*EXERCISE*. Please return the data word for word and leave out any picture it contains.

*DATA*.
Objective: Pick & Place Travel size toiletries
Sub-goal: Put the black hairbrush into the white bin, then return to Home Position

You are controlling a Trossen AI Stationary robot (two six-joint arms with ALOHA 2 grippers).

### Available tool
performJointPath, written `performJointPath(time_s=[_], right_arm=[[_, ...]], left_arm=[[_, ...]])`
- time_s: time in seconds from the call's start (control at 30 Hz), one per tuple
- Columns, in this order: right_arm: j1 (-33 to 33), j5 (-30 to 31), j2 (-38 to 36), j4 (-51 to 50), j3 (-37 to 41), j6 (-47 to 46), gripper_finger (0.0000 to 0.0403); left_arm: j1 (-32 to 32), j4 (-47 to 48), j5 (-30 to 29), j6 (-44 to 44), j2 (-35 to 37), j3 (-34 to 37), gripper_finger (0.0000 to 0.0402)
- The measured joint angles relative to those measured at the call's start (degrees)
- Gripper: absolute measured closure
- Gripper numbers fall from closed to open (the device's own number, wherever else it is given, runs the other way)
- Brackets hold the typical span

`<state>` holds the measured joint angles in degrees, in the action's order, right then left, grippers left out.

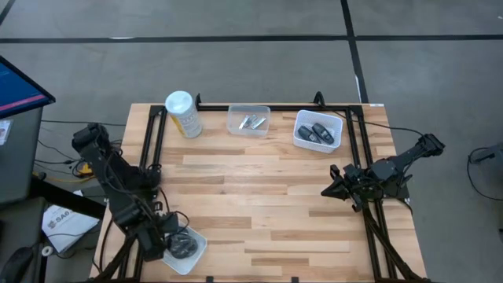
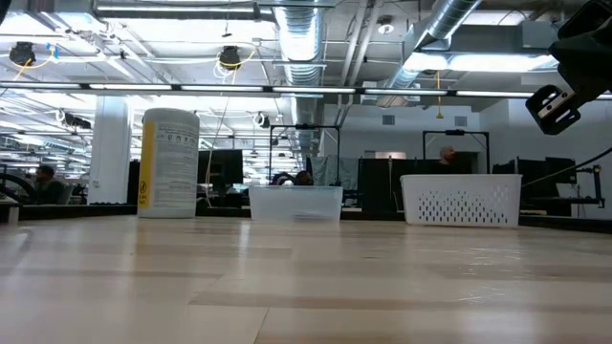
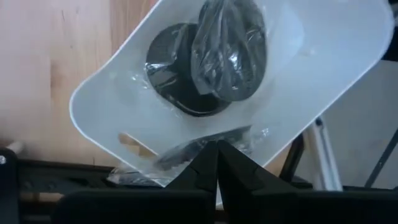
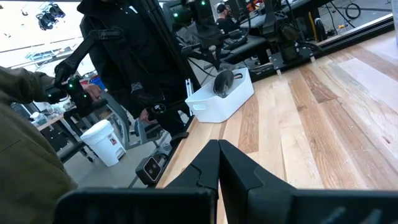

*RESULT FOR THIS EXERCISE*.
Objective: Pick & Place Travel size toiletries
Sub-goal: Put the black hairbrush into the white bin, then return to Home Position

You are controlling a Trossen AI Stationary robot (two six-joint arms with ALOHA 2 grippers).

### Available tool
performJointPath, written `performJointPath(time_s=[_], right_arm=[[_, ...]], left_arm=[[_, ...]])`
- time_s: time in seconds from the call's start (control at 30 Hz), one per tuple
- Columns, in this order: right_arm: j1 (-33 to 33), j5 (-30 to 31), j2 (-38 to 36), j4 (-51 to 50), j3 (-37 to 41), j6 (-47 to 46), gripper_finger (0.0000 to 0.0403); left_arm: j1 (-32 to 32), j4 (-47 to 48), j5 (-30 to 29), j6 (-44 to 44), j2 (-35 to 37), j3 (-34 to 37), gripper_finger (0.0000 to 0.0402)
- The measured joint angles relative to those measured at the call's start (degrees)
- Gripper: absolute measured closure
- Gripper numbers fall from closed to open (the device's own number, wherever else it is given, runs the other way)
- Brackets hold the typical span

`<state>` holds the measured joint angles in degrees, in the action's order, right then left, grippers left out.

This exercise requires nothing more.